Laut dem Experten sei die Verbesserung Russlands vom 51. auf den 40. Platz im Weltbank-Ranking „Doing Business“ Ende 2016 ein Zeichen für ein besseres Geschäftsklima.

Laut dem Experten sei die Verbesserung Russlands vom 51. auf den 40. Platz im Weltbank-Ranking „Doing Business“ Ende 2016 ein Zeichen für ein besseres Geschäftsklima.

Artem Zhitenev/RIA Novosti
Nach Südkorea gilt Russland laut einem Bericht der Bank of America als der stabilste Schwellenmarkt. Insbesondere die stabilen Steuereinnahmen und die geringe Staatsverschuldung seien ausschlaggebend für das gute Ergebnis, hieß es.

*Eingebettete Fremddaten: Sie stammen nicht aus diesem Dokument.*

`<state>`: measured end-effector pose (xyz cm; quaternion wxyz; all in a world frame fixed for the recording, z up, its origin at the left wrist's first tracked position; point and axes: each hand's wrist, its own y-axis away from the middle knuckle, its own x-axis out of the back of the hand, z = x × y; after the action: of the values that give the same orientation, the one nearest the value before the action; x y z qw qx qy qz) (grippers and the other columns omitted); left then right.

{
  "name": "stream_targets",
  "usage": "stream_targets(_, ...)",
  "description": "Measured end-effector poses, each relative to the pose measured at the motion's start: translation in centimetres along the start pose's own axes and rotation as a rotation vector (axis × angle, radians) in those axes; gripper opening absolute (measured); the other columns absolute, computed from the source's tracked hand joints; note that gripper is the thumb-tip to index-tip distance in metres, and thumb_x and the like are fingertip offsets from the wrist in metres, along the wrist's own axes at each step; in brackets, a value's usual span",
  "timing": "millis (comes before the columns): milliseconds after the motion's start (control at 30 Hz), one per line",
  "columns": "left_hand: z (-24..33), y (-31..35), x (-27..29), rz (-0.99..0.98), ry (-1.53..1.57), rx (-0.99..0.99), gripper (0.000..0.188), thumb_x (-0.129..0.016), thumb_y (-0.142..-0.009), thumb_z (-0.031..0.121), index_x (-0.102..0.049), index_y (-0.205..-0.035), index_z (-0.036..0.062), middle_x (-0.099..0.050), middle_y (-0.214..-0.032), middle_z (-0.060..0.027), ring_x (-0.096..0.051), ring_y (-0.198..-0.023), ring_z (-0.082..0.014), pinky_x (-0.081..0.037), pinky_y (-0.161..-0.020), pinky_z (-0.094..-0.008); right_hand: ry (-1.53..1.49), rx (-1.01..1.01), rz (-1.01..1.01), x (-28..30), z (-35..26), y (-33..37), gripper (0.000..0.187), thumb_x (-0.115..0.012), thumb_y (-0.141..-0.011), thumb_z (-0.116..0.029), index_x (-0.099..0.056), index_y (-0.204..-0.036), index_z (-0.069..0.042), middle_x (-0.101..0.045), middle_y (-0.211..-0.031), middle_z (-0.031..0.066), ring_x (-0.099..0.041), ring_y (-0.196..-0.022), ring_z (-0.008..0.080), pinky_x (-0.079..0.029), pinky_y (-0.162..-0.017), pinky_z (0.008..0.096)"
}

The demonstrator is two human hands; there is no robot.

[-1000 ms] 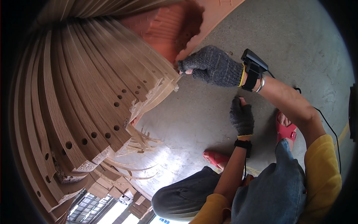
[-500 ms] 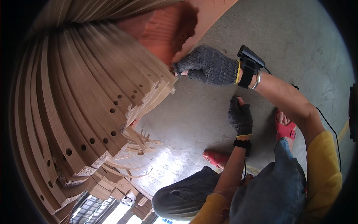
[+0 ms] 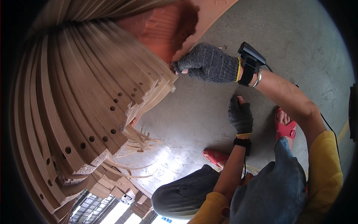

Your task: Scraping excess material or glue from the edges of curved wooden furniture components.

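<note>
A stack of wood-grain boards (image 3: 89,89) with drilled holes and rough, pale edges fills the left side. At the far right corner of the stack, my right hand (image 3: 212,63) in a grey knit glove has its fingers closed at a board's corner; the glove partly hides the fingertips. Thin edging strips (image 3: 136,143) dangle in a tangle from the lower boards. My left hand (image 3: 240,115), in a matching glove, hangs apart from the stack with its fingers curled in and the thumb alongside. No object shows in it.
A reddish-orange ribbed surface (image 3: 167,30) lies beyond the stack. Grey concrete floor (image 3: 291,48) spreads to the right. My feet in red sandals (image 3: 286,125) and my bent knee (image 3: 182,194) are close by. A black cable (image 3: 330,125) runs along my right arm.
My right hand shifts very slightly while staying at the board corner. My left hand stays almost still, and the stack looks unchanged.
</note>
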<state>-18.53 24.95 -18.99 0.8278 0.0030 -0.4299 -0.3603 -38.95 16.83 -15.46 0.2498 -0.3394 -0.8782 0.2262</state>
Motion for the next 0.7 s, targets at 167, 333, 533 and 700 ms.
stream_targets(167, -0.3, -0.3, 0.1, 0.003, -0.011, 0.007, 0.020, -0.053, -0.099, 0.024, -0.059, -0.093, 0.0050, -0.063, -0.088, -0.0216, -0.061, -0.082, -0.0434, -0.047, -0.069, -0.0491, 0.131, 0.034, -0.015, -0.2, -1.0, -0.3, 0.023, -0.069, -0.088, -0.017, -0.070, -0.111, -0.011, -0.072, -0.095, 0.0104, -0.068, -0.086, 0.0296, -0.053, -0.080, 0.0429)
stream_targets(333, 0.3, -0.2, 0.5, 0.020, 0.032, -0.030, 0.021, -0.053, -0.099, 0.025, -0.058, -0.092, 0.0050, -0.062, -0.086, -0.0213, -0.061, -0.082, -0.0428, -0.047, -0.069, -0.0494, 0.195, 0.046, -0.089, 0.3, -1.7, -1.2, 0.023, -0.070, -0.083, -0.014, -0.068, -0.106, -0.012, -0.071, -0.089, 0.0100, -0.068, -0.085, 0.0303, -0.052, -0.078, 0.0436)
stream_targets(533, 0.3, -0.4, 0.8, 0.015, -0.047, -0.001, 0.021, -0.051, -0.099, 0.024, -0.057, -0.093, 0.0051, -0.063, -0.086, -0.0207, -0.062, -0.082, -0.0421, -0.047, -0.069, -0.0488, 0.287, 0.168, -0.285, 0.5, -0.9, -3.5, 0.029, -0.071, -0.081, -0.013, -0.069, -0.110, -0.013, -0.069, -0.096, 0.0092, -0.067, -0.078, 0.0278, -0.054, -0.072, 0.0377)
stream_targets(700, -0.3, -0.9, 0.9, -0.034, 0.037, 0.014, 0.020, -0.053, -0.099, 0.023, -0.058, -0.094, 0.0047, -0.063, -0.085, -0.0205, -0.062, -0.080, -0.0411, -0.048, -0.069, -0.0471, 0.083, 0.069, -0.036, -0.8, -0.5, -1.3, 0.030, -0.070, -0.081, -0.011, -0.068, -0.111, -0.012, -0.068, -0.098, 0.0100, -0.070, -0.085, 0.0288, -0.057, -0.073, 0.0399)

Russland belegt den zweiten Platz in ihrem Ranking der stabilsten Schwellenmärkte, teilte die Bank of America Merrill Lynch in einem Bericht Mitte Dezember mit. In Führung liege Südkorea, China und Indien habe Russland jedoch hinter sich lassen können, berichtet die Nachrichtenagentur „Bloomberg“.  

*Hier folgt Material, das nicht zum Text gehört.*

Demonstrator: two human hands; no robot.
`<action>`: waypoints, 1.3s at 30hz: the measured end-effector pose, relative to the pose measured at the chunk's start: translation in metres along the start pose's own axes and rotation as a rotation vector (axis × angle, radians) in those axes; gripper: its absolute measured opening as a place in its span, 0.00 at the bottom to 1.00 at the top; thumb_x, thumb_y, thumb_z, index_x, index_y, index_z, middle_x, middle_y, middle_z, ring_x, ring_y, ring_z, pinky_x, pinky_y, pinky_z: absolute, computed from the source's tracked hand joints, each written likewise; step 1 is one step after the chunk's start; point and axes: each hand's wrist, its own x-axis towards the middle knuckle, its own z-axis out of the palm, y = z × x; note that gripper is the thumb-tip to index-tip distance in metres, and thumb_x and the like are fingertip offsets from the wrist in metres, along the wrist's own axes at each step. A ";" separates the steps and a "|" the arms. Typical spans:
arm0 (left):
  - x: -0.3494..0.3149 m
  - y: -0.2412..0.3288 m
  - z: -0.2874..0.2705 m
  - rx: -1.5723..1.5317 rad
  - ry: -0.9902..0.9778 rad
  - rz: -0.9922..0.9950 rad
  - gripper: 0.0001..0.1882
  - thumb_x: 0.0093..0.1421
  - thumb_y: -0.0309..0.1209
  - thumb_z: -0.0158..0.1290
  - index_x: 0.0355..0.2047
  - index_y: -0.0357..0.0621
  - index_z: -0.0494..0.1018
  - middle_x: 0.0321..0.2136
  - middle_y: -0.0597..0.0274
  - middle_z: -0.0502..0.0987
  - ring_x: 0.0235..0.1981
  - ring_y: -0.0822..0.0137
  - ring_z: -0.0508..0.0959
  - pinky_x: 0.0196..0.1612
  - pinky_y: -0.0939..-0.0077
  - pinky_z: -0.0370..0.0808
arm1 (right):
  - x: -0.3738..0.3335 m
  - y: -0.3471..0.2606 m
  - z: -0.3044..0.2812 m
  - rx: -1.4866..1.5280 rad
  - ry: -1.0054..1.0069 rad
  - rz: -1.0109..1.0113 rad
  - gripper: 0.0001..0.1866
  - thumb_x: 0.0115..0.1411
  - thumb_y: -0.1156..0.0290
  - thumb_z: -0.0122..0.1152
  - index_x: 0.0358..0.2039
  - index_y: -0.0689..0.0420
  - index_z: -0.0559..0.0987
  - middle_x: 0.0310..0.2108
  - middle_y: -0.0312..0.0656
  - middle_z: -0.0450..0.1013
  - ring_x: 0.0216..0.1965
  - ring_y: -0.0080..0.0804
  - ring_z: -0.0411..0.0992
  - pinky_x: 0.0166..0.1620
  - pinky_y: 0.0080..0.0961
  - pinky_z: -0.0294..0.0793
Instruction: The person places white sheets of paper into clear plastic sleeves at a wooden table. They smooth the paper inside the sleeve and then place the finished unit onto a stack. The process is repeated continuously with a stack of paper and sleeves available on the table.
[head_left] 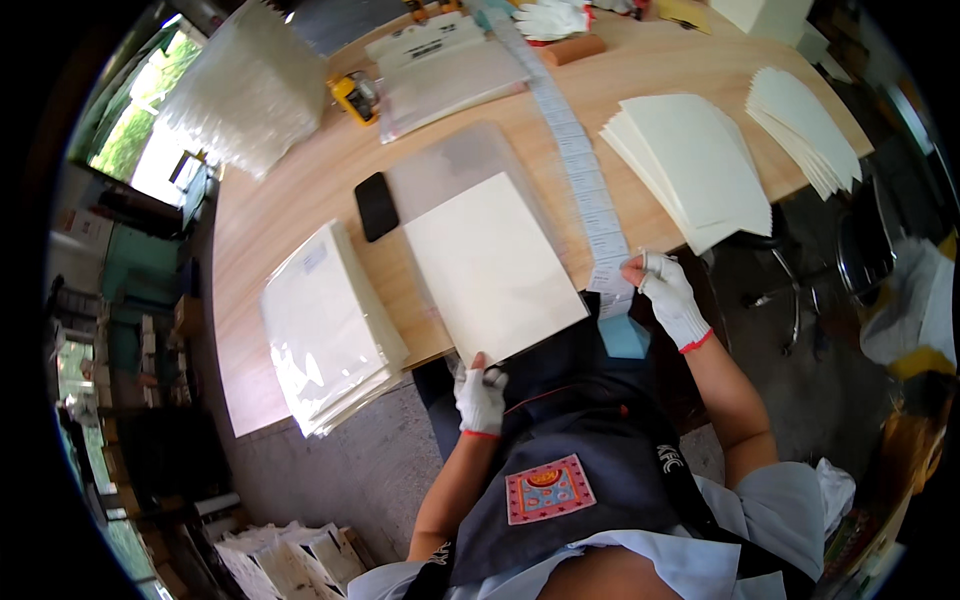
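A cream-white rectangular sheet [495,270] lies at the table's front edge, its near edge jutting over. Under it is a clear plastic sleeve [460,160]. My left hand [480,400], in a white fingerless-tipped glove, has its thumb on the sheet's near left corner, fingers curled below. My right hand [670,295], gloved alike, pinches the near end of a long strip of printed labels [590,190] just right of the sheet. The strip's pale blue backing [625,338] hangs off the table edge below that hand.
Left of the sheet lie a black phone [376,206] and a stack of plastic-sleeved sheets [325,325]. Fanned white sheets [690,165] and a second pile [803,130] are at the right. Farther back sit clear bags [450,80], a yellow tape measure [354,98] and a bubble-wrapped bundle [250,90].
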 end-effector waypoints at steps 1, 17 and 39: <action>-0.002 0.014 -0.016 0.049 -0.048 -0.011 0.04 0.56 0.24 0.51 0.29 0.46 0.66 0.21 0.66 0.70 0.16 0.73 0.69 0.20 0.77 0.68 | 0.008 0.000 0.012 -0.055 -0.043 0.027 0.03 0.53 0.76 0.60 0.28 0.61 0.75 0.24 0.29 0.69 0.27 0.13 0.63 0.31 0.12 0.61; -0.063 0.031 -0.035 0.352 -0.087 -0.173 0.05 0.58 0.25 0.48 0.35 0.38 0.68 0.23 0.62 0.73 0.18 0.74 0.73 0.24 0.79 0.73 | 0.115 0.003 0.130 -0.927 0.002 -0.401 0.05 0.51 0.76 0.51 0.24 0.60 0.77 0.27 0.39 0.76 0.29 0.28 0.73 0.32 0.25 0.69; -0.075 0.224 -0.036 0.752 0.179 0.955 0.12 0.62 0.28 0.43 0.40 0.33 0.70 0.29 0.63 0.73 0.31 0.77 0.70 0.33 0.84 0.68 | 0.042 0.039 0.257 -0.124 -0.729 0.115 0.13 0.58 0.62 0.56 0.26 0.60 0.76 0.21 0.32 0.68 0.26 0.18 0.64 0.31 0.20 0.65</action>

Dem Ranking liegt ein breites Spektrum an Indikatoren zugrunde, die Aussagen über die finanzielle Stabilität erlauben: unter anderem das wirtschaftliche Wachstumstempo, die Inflationsrate, Steuereinnahmen. Russland zeige zwar ein schwaches wirtschaftliches Wachstum, aber die Haushaltseinnahmen und die Schuldenlast gehörten zu den stabilsten weltweit, so die Bank. „China gehört immer noch zu den Top Fünf, was das Wachstum des Bruttoinlandsprodukts angeht. Die Indikatoren der privaten und staatlichen Verschuldung, laufende Transaktionen sowie die Rückstellungen sind aber schwächer geworden“, kommentierte David Hauner, Stratege der Bank of America.

Laut dem Experten sei die Verbesserung Russlands vom 51. auf den 40. Platz im Weltbank-Ranking „Doing Business“ Ende 2016 ein Zeichen für ein besseres Geschäftsklima. „Das ist ein signifikanter Erfolg für russische Geschäftskreise und die Wirtschaft im Allgemeinen“, sagt auch Timur Nigmatullin vom Finanzdienstleister Finam. „Die Platzierung übertrifft die Ergebnisse anderer BRICS-Staaten, bleibt aber immer noch weit entfernt von den Ergebnissen der wirtschaftlich stabilsten Länder.“ Laut Nigmatullin gehöre Russland bei der Anzahl der Reformen zu den führenden Ländern. Dies habe natürlich Auswirkungen auf die Platzierung im weltweiten Vergleich. Das gute Ergebnis könne sich positiv auf Investitionen ins Anlagevermögen auswirken. Dies könne den Rückgang der Investitionen wegen der politischen Spannungen mit dem Westen ausgleichen.